ホタル狩 悲しみを埋めるもの
先日、ホタル狩の話を書いたら、地元の御住職がホタルの沢山いるポイントを教えて下さった。
日が暮れてから娘とホタル狩にでかけた。
見当をつけて教えて頂いた辺りに行くと、護岸工事をしていないらしい、広い河川敷があって川に沿って20匹ほどのホタルが乱舞していた。。
川に沿って、水平移動していくので軌跡が長く、流れるように光の点が続いていく。
普段見ているホタルより光が強い気がした。
路肩に車を止めていたら、近くの民家から兄妹らしい小学生が出てきて、一生懸命にホタルのことを説明してくれた。
昔は大勢居た、人懐っこく、邪気の無い子供達であった。
大きな悲しみについては寄り沿うことが大切ではないか…と書いたらいろんな方に(多分)共感して頂けたように思う。
キリスト教では葬儀が終われば故人を偲ぶ機会は無いようである。
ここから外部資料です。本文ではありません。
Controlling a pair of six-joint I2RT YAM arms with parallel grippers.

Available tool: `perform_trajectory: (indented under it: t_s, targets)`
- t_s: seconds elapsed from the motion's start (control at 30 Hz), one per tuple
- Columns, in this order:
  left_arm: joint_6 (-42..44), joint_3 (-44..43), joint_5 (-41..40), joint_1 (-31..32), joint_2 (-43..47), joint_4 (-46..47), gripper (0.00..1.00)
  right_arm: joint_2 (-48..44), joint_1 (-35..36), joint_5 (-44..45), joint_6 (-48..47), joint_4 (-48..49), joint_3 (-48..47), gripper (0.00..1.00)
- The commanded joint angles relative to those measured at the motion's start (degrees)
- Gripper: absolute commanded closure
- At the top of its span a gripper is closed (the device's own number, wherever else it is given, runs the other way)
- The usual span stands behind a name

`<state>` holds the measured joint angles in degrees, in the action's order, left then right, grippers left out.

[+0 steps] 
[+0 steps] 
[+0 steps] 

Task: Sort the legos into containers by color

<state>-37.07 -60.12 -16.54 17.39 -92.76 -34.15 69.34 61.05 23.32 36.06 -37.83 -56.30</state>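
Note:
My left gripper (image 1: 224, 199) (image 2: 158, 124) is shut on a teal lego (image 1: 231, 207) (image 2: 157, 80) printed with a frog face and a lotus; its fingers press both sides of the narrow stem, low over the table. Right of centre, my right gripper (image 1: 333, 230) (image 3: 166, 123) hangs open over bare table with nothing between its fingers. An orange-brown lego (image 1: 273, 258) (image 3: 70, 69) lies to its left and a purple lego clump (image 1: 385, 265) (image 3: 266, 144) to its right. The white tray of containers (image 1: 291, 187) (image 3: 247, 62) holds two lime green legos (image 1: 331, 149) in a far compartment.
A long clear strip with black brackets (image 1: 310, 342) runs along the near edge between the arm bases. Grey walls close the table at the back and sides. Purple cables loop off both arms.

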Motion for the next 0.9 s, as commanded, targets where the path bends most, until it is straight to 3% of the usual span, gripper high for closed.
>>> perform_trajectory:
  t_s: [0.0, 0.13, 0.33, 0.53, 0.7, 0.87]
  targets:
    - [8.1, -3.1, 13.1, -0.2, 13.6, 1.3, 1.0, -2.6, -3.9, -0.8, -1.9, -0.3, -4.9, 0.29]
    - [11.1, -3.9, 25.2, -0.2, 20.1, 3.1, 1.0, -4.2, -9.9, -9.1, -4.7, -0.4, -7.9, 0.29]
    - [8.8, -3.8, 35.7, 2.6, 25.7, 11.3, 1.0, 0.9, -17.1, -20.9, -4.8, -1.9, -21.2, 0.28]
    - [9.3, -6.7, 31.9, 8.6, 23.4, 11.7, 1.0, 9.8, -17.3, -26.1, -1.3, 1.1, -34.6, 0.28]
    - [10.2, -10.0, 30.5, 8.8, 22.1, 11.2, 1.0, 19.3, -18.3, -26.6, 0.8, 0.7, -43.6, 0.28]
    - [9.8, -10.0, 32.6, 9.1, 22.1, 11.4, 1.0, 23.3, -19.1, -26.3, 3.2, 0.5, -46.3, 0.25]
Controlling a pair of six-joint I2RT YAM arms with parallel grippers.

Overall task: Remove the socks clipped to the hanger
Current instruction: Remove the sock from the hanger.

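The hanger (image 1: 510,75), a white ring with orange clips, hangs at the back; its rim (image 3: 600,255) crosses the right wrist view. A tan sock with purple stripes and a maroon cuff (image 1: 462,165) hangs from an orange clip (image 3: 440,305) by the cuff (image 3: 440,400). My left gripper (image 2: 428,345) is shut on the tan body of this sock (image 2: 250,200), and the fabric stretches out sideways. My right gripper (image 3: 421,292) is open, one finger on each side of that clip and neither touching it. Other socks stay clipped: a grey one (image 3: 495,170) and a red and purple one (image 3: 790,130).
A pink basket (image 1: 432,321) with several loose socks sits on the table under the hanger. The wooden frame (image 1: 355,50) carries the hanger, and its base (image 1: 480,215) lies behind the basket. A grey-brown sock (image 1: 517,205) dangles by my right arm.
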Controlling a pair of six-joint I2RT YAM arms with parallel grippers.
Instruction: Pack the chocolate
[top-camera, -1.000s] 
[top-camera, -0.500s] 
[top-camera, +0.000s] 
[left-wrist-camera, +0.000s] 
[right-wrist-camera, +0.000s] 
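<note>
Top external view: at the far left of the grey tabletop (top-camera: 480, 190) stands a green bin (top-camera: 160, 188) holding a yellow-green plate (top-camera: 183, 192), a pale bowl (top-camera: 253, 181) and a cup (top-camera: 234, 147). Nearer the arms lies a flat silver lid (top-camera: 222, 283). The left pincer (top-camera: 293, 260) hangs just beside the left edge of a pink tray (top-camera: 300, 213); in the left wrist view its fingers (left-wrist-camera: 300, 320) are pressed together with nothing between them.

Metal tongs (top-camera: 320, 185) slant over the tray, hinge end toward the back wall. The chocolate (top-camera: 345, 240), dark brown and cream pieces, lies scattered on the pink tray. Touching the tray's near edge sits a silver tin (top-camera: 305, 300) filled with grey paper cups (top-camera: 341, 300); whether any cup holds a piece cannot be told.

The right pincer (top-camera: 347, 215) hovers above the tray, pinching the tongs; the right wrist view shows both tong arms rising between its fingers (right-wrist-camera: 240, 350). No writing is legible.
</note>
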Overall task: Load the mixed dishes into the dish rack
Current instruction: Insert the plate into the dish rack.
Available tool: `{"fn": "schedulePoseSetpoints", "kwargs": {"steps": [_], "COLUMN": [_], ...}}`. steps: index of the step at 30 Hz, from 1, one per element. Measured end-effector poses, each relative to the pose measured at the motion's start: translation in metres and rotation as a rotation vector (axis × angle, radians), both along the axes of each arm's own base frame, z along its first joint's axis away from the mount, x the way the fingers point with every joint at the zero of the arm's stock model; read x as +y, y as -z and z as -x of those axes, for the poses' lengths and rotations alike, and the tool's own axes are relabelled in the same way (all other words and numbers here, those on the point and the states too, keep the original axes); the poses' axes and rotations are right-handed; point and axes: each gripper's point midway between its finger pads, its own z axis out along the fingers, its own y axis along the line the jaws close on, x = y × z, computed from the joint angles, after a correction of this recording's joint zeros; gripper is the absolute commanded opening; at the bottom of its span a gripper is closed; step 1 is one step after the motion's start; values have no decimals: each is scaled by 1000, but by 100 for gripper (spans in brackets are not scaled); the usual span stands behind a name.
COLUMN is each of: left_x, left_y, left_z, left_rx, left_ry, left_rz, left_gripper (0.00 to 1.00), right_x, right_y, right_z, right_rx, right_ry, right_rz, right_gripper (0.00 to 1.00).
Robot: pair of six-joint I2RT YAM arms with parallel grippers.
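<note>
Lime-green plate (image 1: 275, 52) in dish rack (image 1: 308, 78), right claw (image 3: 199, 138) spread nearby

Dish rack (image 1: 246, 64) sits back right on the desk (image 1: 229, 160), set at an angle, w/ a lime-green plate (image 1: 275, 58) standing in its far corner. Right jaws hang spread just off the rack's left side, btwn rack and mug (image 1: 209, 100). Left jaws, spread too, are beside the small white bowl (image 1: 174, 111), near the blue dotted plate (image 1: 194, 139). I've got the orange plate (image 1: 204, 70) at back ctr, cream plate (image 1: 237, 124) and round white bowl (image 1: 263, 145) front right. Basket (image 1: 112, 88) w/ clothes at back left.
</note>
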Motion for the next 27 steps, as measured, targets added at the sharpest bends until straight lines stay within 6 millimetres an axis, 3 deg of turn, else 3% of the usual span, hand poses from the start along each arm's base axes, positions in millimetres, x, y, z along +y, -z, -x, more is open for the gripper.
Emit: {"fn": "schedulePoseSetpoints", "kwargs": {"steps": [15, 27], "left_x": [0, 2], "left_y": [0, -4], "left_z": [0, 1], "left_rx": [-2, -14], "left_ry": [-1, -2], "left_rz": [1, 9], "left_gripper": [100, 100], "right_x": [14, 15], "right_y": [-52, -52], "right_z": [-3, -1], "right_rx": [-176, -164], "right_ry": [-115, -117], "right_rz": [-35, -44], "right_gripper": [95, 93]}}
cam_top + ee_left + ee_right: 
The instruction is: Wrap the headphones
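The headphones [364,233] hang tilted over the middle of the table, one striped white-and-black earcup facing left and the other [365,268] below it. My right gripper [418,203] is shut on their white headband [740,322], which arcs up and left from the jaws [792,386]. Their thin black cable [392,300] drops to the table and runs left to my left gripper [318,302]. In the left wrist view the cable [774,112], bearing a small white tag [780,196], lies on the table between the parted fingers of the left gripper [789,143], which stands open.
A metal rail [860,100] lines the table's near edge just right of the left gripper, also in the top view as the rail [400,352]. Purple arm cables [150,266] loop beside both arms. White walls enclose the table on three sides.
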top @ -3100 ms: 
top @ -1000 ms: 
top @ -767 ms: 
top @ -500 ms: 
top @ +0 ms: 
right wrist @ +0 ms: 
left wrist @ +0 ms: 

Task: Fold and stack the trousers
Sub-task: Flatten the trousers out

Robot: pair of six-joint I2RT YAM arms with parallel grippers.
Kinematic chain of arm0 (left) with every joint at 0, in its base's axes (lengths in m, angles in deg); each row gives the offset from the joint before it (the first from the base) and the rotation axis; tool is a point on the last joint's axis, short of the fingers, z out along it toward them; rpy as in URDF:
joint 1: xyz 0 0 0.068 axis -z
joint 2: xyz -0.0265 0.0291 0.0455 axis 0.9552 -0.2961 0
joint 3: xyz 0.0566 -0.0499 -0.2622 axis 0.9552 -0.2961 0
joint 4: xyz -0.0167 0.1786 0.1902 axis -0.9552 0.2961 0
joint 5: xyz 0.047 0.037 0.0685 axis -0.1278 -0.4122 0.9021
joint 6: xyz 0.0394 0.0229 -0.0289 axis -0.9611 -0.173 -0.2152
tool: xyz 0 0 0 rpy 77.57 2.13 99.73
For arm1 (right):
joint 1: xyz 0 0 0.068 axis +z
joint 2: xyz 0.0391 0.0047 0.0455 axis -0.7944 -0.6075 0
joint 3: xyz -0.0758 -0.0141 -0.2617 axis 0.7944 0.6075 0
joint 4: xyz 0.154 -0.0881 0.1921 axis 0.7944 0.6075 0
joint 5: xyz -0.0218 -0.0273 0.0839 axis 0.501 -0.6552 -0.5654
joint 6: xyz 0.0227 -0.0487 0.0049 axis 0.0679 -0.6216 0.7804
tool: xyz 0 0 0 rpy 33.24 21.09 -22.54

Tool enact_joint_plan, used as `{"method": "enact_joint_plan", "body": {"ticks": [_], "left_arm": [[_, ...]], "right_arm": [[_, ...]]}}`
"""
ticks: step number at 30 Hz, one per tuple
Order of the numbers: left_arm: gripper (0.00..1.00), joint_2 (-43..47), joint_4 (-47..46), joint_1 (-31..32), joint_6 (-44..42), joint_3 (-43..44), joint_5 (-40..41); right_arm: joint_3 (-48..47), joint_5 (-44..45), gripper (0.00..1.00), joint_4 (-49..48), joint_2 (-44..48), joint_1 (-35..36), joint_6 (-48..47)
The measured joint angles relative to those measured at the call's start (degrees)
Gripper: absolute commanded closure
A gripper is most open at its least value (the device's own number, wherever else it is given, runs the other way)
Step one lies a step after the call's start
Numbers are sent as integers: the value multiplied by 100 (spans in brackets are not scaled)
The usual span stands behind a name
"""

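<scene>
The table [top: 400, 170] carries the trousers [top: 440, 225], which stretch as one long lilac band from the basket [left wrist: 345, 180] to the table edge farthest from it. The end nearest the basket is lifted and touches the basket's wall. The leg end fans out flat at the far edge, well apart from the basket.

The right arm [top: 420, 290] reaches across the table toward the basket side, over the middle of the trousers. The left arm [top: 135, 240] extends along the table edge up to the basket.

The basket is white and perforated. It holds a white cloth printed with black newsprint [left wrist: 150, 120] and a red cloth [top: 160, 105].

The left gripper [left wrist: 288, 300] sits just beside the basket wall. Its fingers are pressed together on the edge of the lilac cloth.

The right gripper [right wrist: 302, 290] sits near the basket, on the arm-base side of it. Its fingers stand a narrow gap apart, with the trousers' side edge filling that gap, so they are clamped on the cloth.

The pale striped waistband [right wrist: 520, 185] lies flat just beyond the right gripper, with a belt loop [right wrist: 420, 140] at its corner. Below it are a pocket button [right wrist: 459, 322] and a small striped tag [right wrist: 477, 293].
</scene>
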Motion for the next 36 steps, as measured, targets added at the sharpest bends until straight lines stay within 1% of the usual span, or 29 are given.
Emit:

つまり法事に該当するものが無いようなのである。
仏教では49日の期間に何度も逮夜があり百箇日を経て年忌法要が続く。
逮夜もかっては七日ごとに親族や地域の方が集まった。
当地でもまだ一部の地域にその慣習が受け継がれている。
親族を失って大きな悲しみを抱いた方にとって七日ごとに人々が集まるというのは大きな慰めになったのではなかったか。
寄り沿うということ、共に居るという行為はとても重要であろう。
悲しみや寂しさとはそこに在った存在が虚となった感覚であろうか。
人が居なくなったことによる空虚な感覚を別の人が存在することで埋めることができるのだろうか。
葬儀と法事の一連の行為は悲しみや喪失感を埋める大きな役割を果たしてきたのではないかと感じる。
逆にいえば、そのような役割を果たせたからこそ仏教は脈々と受け継がれてきたのではないだろうか。
仏事を簡素にする、極端な場合、葬儀すら行わないということは喪失感を埋め、悲しみを癒してくれるはずのものも失っているのではないだろうか。
昔の日本人は嬉しいにつけ、悲しいにつけ寄り合うってきた。
その寄り合うという関係性がどんどん失われつつあることではないかという気がする。
(ネットに傾注する人々の中には多分、寂しいという感覚があるのではないだろうか。)
アメリカでは喪失感がもたらす悲嘆をやわらげることを“グリーフケア”と呼ぶ。
こういう外来語を喜んで使う人がいるが、日本の仏事は立派なグリーフケアの体系を備えているといえるだろう。